I’m embarrassed.  I wrote a personal essay called “Birthday Blues” which I included in the August chapter of All Nature Sings.  It was a tale of being forgotten on my birthday the year after my mom, Casey, died.  Even from the retirement center, she had never failed to send a card with $10 tucked inside to me, and each person within her large family, exactly on their day.  My siblings and I wondered if she was making up for our childhood birthdays.  The first three of the five of us had birthdays within one week’s time—but alas mine was first.  She would notice a sadness overtaking me and ask what was wrong.  “It’s my birthday and no one even cares!” I wailed.  “Oh, my, we’ll have to have a cake sometime this week to celebrate all your birthdays!”

    It was that all that got to me—I wanted my day to be special.

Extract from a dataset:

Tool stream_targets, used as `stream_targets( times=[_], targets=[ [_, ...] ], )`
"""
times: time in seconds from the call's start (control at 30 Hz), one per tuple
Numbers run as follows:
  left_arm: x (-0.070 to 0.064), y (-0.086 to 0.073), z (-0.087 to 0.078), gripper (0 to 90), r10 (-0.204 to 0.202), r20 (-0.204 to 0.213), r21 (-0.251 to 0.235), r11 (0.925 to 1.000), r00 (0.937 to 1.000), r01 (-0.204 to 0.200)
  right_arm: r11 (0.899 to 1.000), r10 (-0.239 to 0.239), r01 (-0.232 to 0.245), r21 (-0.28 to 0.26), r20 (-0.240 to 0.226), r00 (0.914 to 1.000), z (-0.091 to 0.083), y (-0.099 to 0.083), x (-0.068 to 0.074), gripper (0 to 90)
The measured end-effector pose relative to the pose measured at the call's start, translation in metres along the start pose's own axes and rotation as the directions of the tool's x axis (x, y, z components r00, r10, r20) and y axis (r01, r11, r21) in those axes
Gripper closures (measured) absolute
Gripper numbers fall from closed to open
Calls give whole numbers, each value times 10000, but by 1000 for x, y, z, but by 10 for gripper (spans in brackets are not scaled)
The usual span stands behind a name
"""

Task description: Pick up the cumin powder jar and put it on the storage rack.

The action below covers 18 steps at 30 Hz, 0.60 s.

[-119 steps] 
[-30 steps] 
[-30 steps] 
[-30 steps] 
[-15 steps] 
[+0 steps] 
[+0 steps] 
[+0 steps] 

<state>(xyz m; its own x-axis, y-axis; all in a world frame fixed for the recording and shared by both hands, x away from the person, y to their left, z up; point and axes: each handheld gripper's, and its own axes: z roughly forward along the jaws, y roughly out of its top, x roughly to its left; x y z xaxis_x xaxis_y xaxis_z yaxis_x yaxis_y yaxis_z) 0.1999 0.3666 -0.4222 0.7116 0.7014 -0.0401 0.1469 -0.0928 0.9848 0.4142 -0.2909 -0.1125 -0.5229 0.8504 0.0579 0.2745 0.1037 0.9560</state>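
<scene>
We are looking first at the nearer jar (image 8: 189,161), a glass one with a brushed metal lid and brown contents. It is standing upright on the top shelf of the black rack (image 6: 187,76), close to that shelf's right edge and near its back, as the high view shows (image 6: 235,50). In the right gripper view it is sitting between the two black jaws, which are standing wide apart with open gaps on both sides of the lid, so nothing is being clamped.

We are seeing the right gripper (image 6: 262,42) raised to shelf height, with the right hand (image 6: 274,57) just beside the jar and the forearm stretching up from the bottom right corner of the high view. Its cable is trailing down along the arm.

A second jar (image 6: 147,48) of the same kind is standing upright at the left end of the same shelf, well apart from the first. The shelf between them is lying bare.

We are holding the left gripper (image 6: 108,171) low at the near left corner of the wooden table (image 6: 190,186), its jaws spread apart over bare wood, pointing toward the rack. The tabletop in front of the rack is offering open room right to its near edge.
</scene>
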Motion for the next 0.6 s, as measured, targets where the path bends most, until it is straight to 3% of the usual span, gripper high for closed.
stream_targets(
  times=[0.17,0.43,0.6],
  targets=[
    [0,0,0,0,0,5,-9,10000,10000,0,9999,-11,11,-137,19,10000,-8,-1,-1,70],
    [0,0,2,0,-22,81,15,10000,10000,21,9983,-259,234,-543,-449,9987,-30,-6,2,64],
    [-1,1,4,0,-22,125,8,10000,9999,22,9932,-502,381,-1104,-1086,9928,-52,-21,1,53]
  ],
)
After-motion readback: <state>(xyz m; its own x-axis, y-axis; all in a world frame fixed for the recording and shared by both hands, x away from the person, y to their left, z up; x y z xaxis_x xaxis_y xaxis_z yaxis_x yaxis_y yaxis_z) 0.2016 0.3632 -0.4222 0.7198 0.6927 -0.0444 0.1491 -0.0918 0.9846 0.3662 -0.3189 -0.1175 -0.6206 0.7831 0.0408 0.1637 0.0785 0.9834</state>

   The essay must have touched a universal nerve.  This August 28, my mailbox was filled with birthday greetings—so many feeling sorry for me, and maybe themselves, at the thought of being forgotten.  The cards were only the beginning—after getting long-stem multicolored roses from my husband, I was surprised by two impromptu celebrations—one with apple crisp (from one of those siblings) and then with lunch and cake and ice cream, served by three grandchildren, two of whom along with their mom also have August birthdays.

   Maybe I should not be embarrassed, only reminded.  Everyone wants to feel special one day of the year—not because of something they do but only because they live and are present among us.  My friends and readers, by their thoughtfulness, demonstrated again that every life is precious, including my own.